■ **Supplied material**
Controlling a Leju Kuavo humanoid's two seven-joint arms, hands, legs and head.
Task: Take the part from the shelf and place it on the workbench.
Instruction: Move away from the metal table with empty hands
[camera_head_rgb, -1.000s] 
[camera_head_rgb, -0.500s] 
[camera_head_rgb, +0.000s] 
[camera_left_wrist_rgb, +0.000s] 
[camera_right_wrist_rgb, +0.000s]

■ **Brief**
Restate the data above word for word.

■ **Written answer**
Controlling a Leju Kuavo humanoid's two seven-joint arms, hands, legs and head.
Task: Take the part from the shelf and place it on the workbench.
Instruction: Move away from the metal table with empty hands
[camera_head_rgb, -1.000s] 
[camera_head_rgb, -0.500s] 
[camera_head_rgb, +0.000s] 
[camera_left_wrist_rgb, +0.000s] 
[camera_right_wrist_rgb, +0.000s]

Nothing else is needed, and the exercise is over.